[REQUIRED ACTION] Among the entries that follow, how many lines contain the string "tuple"? Write the number alone.

[GIVEN DATA]

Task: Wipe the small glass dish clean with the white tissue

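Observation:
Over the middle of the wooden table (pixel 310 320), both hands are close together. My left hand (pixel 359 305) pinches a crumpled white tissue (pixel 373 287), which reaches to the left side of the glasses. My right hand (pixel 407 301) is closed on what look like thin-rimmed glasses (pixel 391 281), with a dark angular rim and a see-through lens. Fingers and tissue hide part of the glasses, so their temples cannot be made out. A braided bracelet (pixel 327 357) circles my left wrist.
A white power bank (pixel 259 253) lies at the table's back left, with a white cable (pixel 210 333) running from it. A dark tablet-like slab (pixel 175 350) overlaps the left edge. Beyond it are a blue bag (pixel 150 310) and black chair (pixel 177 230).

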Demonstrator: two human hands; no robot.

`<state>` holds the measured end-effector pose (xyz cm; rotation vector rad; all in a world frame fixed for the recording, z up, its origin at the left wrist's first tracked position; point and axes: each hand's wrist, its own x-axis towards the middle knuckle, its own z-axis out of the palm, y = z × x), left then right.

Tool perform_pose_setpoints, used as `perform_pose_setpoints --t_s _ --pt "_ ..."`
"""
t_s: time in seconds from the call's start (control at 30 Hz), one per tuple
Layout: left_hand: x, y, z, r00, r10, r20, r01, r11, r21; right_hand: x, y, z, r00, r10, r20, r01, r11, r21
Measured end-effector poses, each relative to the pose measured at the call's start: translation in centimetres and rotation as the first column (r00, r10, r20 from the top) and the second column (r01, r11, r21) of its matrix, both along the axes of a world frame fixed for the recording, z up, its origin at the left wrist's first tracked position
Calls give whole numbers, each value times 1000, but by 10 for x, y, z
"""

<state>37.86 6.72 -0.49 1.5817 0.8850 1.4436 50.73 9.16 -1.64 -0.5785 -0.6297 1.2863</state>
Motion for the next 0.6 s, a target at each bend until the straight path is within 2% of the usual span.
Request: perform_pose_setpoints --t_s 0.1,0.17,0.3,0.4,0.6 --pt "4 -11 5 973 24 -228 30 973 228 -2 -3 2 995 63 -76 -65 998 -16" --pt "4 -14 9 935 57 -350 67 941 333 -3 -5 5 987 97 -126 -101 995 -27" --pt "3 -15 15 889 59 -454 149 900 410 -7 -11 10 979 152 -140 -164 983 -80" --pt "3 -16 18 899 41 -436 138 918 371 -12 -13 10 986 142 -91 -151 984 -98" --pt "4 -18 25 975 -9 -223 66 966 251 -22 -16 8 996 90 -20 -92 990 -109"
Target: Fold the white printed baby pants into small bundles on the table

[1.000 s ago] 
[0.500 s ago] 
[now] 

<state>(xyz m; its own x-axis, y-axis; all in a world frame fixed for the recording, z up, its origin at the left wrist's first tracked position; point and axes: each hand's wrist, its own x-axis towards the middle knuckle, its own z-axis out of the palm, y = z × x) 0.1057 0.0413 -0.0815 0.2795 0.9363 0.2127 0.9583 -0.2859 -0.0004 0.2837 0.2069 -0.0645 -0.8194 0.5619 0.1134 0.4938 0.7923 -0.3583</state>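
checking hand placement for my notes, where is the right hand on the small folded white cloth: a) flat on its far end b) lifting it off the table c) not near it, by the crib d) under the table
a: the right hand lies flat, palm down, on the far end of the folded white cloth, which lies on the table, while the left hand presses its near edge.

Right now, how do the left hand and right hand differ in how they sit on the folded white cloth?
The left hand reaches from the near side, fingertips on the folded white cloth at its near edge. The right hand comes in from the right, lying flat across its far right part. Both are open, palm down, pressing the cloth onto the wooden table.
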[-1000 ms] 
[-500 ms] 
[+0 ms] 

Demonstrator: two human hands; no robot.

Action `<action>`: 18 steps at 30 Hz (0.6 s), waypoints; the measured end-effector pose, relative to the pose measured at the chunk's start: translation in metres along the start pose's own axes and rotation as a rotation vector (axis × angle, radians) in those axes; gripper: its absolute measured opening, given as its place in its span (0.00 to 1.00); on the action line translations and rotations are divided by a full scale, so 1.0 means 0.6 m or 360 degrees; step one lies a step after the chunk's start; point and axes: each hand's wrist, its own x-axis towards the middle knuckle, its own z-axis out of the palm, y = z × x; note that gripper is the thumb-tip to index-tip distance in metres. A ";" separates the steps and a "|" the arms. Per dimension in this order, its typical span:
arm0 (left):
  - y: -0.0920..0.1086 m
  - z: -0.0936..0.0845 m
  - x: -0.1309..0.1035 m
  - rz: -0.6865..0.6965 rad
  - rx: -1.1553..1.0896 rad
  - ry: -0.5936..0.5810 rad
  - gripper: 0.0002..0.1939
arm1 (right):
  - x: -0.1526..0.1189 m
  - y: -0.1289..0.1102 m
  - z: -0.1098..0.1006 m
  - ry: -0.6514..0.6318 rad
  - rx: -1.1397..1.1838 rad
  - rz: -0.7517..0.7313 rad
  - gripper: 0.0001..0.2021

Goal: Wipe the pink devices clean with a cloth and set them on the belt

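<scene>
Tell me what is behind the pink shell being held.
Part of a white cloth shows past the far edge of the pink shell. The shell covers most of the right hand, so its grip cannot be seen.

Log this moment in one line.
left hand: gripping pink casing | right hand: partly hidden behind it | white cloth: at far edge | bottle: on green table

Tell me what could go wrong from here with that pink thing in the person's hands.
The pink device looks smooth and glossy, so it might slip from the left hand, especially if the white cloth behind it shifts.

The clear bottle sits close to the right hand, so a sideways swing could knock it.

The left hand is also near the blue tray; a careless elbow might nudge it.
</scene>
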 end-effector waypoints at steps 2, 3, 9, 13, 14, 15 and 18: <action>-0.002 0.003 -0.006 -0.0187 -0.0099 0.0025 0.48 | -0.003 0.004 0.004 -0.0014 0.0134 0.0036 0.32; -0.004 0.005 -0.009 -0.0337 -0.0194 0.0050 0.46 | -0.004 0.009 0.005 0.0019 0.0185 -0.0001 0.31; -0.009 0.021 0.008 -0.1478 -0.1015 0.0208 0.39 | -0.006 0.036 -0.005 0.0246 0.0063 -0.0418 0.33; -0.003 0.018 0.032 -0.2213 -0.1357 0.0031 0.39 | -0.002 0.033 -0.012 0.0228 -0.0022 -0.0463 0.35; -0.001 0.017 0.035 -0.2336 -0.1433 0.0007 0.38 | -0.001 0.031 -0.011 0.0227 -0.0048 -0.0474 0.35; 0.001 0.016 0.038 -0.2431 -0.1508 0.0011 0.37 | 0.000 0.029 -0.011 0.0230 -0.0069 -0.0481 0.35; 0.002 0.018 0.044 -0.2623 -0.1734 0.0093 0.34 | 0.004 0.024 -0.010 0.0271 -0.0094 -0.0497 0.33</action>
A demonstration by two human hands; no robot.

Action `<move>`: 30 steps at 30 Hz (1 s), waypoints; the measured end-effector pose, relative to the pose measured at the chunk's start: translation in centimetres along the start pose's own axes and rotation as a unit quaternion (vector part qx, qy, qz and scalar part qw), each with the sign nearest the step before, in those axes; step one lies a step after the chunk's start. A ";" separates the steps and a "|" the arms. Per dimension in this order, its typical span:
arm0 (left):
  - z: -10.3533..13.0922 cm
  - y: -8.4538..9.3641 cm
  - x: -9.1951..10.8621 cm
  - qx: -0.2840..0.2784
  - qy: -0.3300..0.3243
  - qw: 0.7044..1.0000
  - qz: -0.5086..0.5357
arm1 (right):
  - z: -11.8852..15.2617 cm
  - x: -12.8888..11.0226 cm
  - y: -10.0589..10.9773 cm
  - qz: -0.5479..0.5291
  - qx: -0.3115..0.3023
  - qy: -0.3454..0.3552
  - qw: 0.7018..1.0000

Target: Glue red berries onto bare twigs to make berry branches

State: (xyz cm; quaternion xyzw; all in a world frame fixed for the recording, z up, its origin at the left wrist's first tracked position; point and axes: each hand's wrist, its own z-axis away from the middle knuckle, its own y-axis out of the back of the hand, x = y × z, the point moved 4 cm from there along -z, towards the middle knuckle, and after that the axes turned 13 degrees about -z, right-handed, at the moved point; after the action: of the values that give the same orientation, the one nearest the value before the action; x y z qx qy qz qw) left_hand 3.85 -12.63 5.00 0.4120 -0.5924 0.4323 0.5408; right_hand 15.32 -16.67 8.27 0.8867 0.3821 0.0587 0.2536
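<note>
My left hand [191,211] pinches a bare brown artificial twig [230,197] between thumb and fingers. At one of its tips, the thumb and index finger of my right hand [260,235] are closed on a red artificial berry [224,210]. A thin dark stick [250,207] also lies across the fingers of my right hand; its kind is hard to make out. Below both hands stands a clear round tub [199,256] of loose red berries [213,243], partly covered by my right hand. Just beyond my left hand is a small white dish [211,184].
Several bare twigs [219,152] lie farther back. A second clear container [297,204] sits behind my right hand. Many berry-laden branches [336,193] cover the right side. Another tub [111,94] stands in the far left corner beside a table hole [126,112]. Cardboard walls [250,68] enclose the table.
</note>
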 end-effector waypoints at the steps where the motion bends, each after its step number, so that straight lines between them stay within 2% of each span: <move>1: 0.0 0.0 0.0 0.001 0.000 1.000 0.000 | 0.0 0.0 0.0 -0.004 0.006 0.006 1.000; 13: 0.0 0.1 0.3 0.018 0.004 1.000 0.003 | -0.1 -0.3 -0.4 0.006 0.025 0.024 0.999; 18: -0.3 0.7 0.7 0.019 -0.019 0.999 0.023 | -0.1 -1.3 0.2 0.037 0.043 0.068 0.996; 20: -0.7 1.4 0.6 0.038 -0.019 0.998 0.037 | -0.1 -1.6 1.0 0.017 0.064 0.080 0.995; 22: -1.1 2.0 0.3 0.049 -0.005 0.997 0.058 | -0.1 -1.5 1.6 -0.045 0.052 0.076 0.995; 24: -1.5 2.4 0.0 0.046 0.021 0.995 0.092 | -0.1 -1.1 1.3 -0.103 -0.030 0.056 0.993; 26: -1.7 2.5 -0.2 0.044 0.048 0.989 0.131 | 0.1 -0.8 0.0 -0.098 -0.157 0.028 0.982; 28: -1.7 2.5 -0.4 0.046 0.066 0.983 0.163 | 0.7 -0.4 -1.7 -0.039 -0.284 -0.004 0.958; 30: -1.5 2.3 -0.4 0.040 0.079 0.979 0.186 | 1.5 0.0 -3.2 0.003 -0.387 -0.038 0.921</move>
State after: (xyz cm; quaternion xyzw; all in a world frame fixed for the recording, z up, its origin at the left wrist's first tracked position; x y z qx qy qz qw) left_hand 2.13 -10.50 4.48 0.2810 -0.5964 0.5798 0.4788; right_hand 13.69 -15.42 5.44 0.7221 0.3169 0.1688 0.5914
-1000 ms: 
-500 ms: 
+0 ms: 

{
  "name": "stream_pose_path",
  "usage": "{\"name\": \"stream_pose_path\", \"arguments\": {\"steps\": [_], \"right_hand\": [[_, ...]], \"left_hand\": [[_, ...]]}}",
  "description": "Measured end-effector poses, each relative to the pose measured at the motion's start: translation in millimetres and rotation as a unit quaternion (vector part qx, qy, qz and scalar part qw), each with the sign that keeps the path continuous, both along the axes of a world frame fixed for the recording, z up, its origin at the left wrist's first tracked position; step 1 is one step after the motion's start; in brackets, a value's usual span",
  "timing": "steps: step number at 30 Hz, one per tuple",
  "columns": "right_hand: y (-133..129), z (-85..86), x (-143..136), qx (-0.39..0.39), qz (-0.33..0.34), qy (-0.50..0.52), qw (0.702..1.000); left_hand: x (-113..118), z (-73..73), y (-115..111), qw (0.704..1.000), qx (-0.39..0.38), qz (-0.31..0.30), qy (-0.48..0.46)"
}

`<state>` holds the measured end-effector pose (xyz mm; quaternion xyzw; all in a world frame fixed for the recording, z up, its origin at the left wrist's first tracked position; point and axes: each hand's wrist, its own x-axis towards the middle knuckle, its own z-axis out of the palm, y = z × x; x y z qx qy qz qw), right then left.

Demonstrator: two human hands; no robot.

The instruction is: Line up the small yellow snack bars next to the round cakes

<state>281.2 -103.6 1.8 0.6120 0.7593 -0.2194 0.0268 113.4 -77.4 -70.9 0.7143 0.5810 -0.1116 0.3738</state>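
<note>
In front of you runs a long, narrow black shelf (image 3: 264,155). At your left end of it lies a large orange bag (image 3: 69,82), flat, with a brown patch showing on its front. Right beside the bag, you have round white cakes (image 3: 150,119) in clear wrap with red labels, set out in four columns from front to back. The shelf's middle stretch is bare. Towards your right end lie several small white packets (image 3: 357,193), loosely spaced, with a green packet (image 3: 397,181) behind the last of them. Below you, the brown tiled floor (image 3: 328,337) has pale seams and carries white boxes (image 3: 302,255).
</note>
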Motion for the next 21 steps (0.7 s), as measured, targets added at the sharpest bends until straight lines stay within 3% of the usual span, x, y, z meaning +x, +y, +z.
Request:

[EXERCISE SOLUTION] 2